Give the listing again word for word, excluding the pictures it contains.

*** Data block ***

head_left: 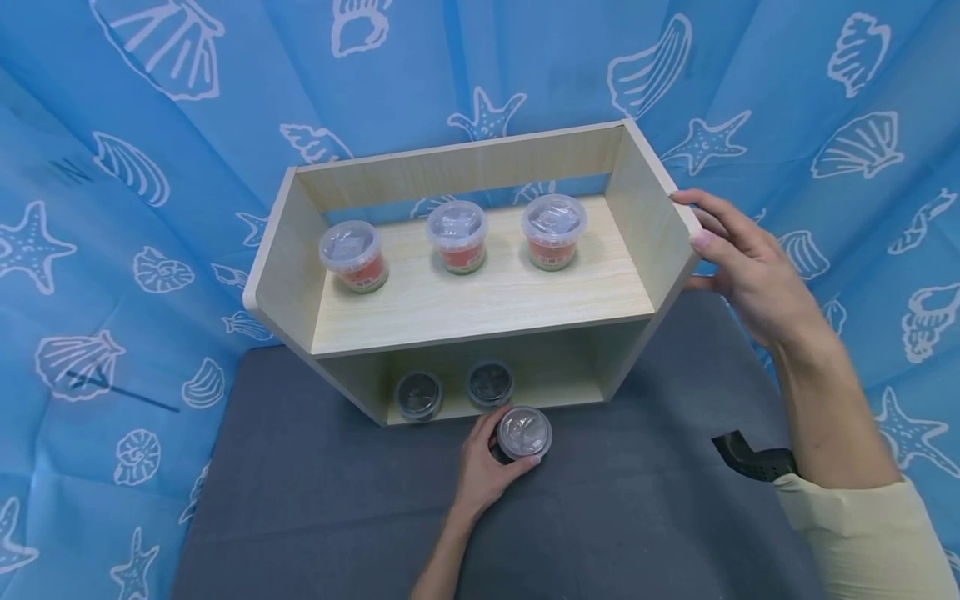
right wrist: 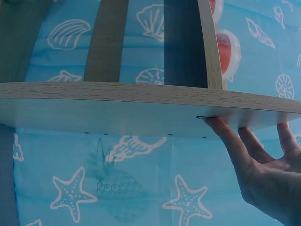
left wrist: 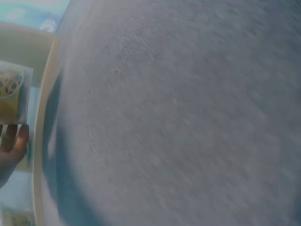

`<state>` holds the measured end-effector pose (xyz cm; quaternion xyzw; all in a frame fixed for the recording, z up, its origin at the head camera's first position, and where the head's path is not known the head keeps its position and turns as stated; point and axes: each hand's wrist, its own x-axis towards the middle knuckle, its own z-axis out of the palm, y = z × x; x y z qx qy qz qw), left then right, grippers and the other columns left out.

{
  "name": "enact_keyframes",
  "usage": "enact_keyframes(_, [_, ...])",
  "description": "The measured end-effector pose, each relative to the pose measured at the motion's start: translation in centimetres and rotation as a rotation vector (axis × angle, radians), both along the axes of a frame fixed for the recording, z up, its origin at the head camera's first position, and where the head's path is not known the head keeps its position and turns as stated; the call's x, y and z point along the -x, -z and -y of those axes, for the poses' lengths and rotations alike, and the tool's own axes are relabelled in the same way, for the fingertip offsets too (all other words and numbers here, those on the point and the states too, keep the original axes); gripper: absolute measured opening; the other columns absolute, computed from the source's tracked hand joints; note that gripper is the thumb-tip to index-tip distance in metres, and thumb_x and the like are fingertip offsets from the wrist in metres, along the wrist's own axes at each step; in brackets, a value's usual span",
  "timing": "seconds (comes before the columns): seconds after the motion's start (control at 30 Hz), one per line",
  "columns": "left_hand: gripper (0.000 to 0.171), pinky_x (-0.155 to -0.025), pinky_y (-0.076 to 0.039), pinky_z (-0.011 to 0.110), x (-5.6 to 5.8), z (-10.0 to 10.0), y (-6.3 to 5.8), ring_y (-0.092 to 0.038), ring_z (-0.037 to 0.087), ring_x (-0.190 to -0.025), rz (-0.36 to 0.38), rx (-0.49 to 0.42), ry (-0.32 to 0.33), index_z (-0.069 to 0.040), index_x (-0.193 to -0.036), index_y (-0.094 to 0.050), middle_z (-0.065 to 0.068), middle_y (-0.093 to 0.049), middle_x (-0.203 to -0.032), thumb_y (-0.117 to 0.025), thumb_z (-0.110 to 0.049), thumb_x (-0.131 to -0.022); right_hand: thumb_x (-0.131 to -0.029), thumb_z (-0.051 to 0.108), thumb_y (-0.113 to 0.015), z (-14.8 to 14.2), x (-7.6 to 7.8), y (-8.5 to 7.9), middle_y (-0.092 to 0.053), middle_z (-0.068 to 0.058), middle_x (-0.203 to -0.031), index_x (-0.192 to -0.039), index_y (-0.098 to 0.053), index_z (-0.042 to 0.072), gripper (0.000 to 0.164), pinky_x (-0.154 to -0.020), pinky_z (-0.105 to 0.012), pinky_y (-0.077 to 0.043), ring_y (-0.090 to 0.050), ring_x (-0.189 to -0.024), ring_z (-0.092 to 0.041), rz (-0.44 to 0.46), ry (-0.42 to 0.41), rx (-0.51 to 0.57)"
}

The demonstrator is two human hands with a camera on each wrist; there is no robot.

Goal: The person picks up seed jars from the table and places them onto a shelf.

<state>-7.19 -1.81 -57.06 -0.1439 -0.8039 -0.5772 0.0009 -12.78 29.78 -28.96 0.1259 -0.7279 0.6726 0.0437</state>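
Observation:
At the lower front of the shelf, my left hand [head_left: 483, 471] curls its fingers and thumb around a clear-lidded plastic cup [head_left: 525, 432]. Two similar cups, one at left [head_left: 419, 395] and one nearer the middle [head_left: 491, 383], stand on the lower level of the pale wooden shelf [head_left: 480, 312]. In the left wrist view, the fingers [left wrist: 19, 141] show beside a clear cup with a yellow side [left wrist: 10, 101]. My right hand [head_left: 742, 267] touches the shelf's right side panel with its fingertips; the right wrist view has them against the panel's outer face [right wrist: 131, 115].
Three clear-lidded cups with red labels, at left [head_left: 356, 257], middle [head_left: 457, 237] and right [head_left: 553, 233], stand on the upper level. A dark grey cloth [head_left: 622, 517] covers the table. A blue curtain [head_left: 172, 317] with white shells hangs behind and at both sides.

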Motion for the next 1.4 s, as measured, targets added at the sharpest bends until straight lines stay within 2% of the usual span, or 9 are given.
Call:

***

#### [Response to this exercise]
head_left: 
right wrist: 
left wrist: 

`<state>` holds the measured end-effector pose (xyz cm; quaternion xyzw; all in a frame fixed for the recording, z up, its origin at the head camera's first position, and where the head's path is not known the head keeps its position and turns as stated; point and axes: each hand's wrist, its own x-axis towards the middle knuckle, its own z-axis out of the palm, y = z × x; x y z qx qy qz qw), left then right, grippers and the other columns left out.

{
  "name": "enact_keyframes",
  "usage": "enact_keyframes(_, [_, ...])",
  "description": "The measured end-effector pose, each relative to the pose measured at the motion's start: translation in centimetres and rotation as a rotation vector (axis × angle, radians), both along the axes of a frame fixed for the recording, z up, its origin at the head camera's first position, and where the head's path is not known the head keeps its position and turns as stated; the call's x, y and z point along the -x, -z and -y of those axes, for the poses' lengths and rotations alike, and the tool's own axes are relabelled in the same way, for the fingertip offsets too (all other words and numbers here, those on the point and the states too, keep the original axes); gripper: absolute measured opening; the other columns absolute, computed from the source's tracked hand joints; note that gripper is the thumb-tip to index-tip distance in metres, and thumb_x and the like are fingertip offsets from the wrist in metres, along the wrist's own axes at each step; in brackets, a value's usual span",
  "timing": "seconds (comes before the columns): seconds after the motion's start (control at 30 Hz), one per line",
  "columns": "left_hand: gripper (0.000 to 0.171), pinky_x (-0.155 to -0.025), pinky_y (-0.076 to 0.039), pinky_z (-0.011 to 0.110), x (-5.6 to 5.8), z (-10.0 to 10.0), y (-6.3 to 5.8), ring_y (-0.092 to 0.038), ring_z (-0.037 to 0.087), ring_x (-0.190 to -0.025), rz (-0.36 to 0.38), rx (-0.49 to 0.42), ry (-0.32 to 0.33), index_z (-0.069 to 0.040), index_x (-0.193 to -0.036), index_y (-0.094 to 0.050), middle_z (-0.065 to 0.068), middle_y (-0.093 to 0.049), middle_x (-0.203 to -0.032), thumb_y (-0.117 to 0.025), thumb_z (-0.110 to 0.049), thumb_x (-0.131 to -0.022); right_hand: thumb_x (-0.131 to -0.029), thumb_z (-0.051 to 0.108), thumb_y (-0.113 to 0.015), z (-14.8 to 14.2), x (-7.6 to 7.8), y (-8.5 to 7.9), middle_y (-0.092 to 0.053), middle_z (-0.068 to 0.058), middle_x (-0.203 to -0.031), index_x (-0.192 to -0.039), index_y (-0.098 to 0.053), index_z (-0.042 to 0.072), gripper (0.000 to 0.164), pinky_x (-0.154 to -0.020), pinky_z (-0.105 to 0.012), pinky_y (-0.077 to 0.043), ring_y (-0.090 to 0.050), ring_x (-0.189 to -0.024), ring_z (-0.092 to 0.041), rz (-0.44 to 0.46), ry (-0.42 to 0.41), rx (-0.51 to 0.57)"
}

The demonstrator is two human hands with a camera on each wrist; there is no robot.

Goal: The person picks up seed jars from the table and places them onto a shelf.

<state>-7.19 -1.81 -57.06 -0.1439 -0.8039 -0.5772 0.0009 -12.78 29.78 -28.96 0.1259 -0.7279 0.6726 0.0437</state>
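Observation:
At the lower front of the shelf, my left hand [head_left: 483, 471] curls its fingers and thumb around a clear-lidded plastic cup [head_left: 525, 432]. Two similar cups, one at left [head_left: 419, 395] and one nearer the middle [head_left: 491, 383], stand on the lower level of the pale wooden shelf [head_left: 480, 312]. In the left wrist view, the fingers [left wrist: 19, 141] show beside a clear cup with a yellow side [left wrist: 10, 101]. My right hand [head_left: 742, 267] touches the shelf's right side panel with its fingertips; the right wrist view has them against the panel's outer face [right wrist: 131, 115].
Three clear-lidded cups with red labels, at left [head_left: 356, 257], middle [head_left: 457, 237] and right [head_left: 553, 233], stand on the upper level. A dark grey cloth [head_left: 622, 517] covers the table. A blue curtain [head_left: 172, 317] with white shells hangs behind and at both sides.
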
Motion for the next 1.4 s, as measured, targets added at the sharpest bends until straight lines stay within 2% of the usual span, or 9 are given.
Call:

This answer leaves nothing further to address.